Per rispettare con un sufficiente indice di rigore quello che la Corte ritiene il parametro essenziale, ritengo che sarebbe, pertanto, necessario predeterminare l’identikit dell’acquirente. Chiunque comprende che si tratta di qualcosa di assolutamente impossibile, posto il variegato mondo di coloro che fanno uso di cannabis.
In terzo luogo, le varie sentenze (rectius i singoli giudici) non intendono – inspiegabilmente – allinearsi con l’approdo scientifico, ormai univoco, che identifica nella percentuale dello 0,5%,1 la soglia al di sotto della quale sicuramente deve essere esclusa la psicoattività del prodotto e al di sopra della quale potrebbe – non è certo – affermarsi tale effetto drogante.
È notorio che questo parametro sia pacificamente accolto da tutti i tossicologi forensi, sia in Italia, che all’estero. A tale importante genetico riferimento – inspiegabilmente ed apoditticamente snobbato dalle SSUU – si correla piuttosto pertinentemente l’altro canone ermeneutico che concerne il profilo ponderale del THC effettivamente contenuto nel prodotto.

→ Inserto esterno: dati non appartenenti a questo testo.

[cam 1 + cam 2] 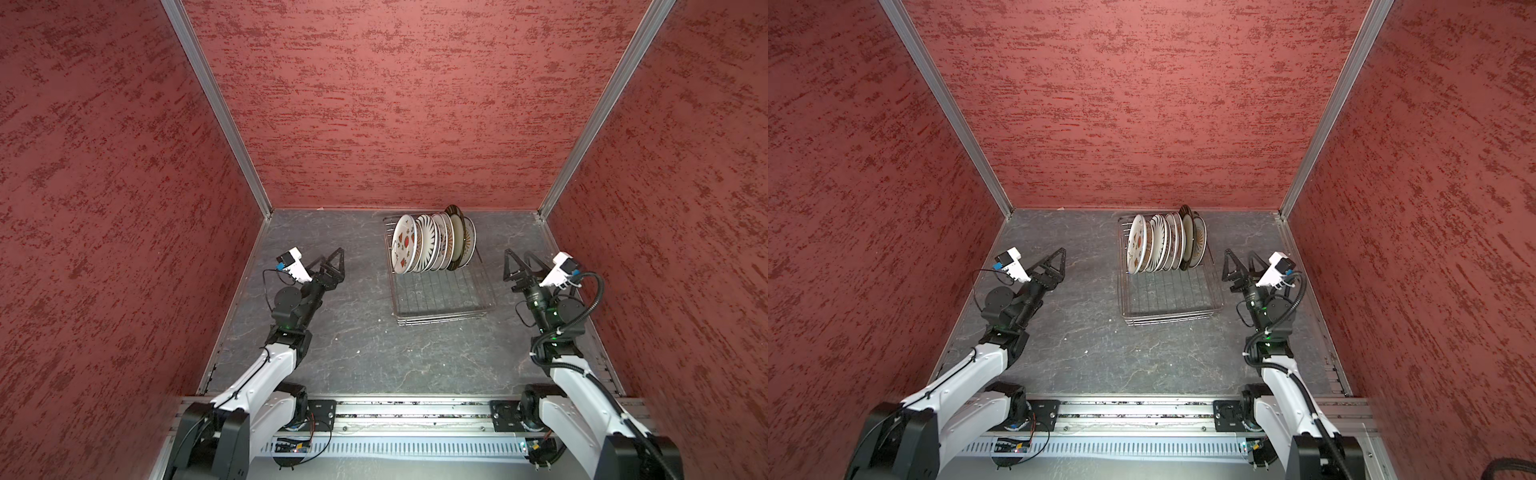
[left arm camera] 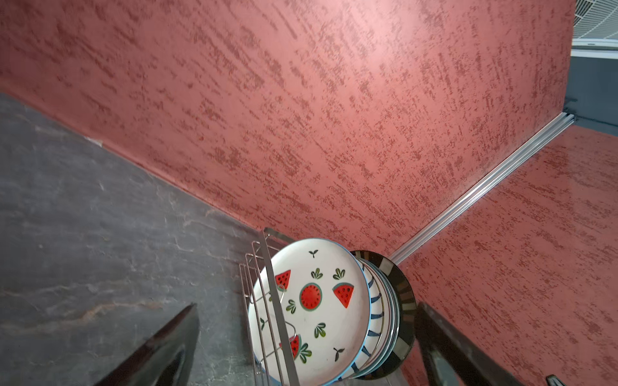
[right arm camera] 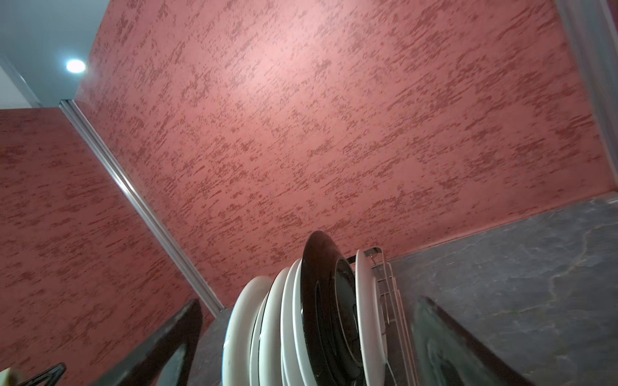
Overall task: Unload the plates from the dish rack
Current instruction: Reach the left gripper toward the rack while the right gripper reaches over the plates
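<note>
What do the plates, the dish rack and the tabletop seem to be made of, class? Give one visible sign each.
Plates: probably glazed ceramic; glossy white, painted watermelons.
Dish rack: metal wire, bright silvery finish; thin rods glint.
Tabletop: dark grey stone or stone-look sheet, matte; pale veins.

The dark grey, stone-patterned worktop [image 1: 353, 332] is enclosed on three sides by red textured walls [image 1: 374, 104], joined by aluminium corner profiles [image 1: 215, 104].
</note>
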`<control>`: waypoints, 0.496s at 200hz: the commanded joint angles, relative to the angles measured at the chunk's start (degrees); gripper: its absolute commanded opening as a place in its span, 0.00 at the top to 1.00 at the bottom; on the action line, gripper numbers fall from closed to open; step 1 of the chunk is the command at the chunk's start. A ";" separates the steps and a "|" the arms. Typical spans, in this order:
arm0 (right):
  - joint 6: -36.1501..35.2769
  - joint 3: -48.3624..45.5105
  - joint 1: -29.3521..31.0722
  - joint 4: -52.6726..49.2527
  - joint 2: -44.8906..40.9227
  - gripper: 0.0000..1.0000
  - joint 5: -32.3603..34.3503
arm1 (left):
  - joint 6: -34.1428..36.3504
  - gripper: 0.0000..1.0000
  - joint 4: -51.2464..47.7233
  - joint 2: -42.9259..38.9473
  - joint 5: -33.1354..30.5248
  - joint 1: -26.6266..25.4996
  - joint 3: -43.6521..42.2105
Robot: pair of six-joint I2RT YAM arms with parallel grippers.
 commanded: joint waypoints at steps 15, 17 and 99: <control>-1.16 14.81 1.03 -14.66 7.88 0.01 -3.59 | -5.91 0.01 1.74 5.50 4.73 -0.86 6.42; -1.44 15.43 1.20 -15.23 8.35 0.01 -3.58 | -6.01 0.01 1.54 5.80 4.65 -1.06 6.73; -18.53 48.56 16.90 -48.34 29.24 0.11 25.37 | 4.57 0.01 -9.70 10.45 -12.93 -16.30 16.38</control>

Sotto questo aspetto, la tossicologia forense ha individuato, come limite ragionevole di non psicoattività, un range di peso del THC che va dai 5 ai 7 mg.2. Dunque, appare evidente che al di là di astratte e generiche considerazioni di mero principio, il giudizio in ordine alla possibile psicoattività o efficacia drogante di una sostanza non può prescindere dal supporto aritmetico.
Ecco, quindi, smascherata l’ulteriore fondamentale contraddizione che i giudici non intendono – e non si comprende il motivo – sciogliere e affrontare. Tutti i procedimenti penali in materia vivono un necessario passaggio, che è quello dell’analisi chimico-tossicologica (che assai raramente viene pretermessa).
E allora, perché ostinarsi in elucubrazioni astruse che minano la certezza del diritto?
Forse, perché la soluzione migliore comporterebbe una depenalizzazione di fatto del commercio della cannabis.
1 Fatta salva la teoria dell’assorbimento concreto Lineke, Zuurman e altri riferiscono che dopo che un soggetto ha fumato “circa il 50% del contenuto del THC di una sigaretta viene immesso nel fumo ed un altro 50% del fumo inalato viene nuovamente espirato. …fumare una sigaretta di cannabis da 10 mg provoca una perdita del 50% a causa del riscaldamento che lascia subito 5 mg. Successivamente metà dei 5 mg. inalati viene nuovamente esalata. Infine 2,5 mg. o il 25% della sigaretta da 10 mg. Viene reso disponibile per l’assorbimento nella circolazione sistemica”.
2 Per Chericoni il limite può essere elevato a mg. 7 citando uno studio di CasajuanaKogle del 2016.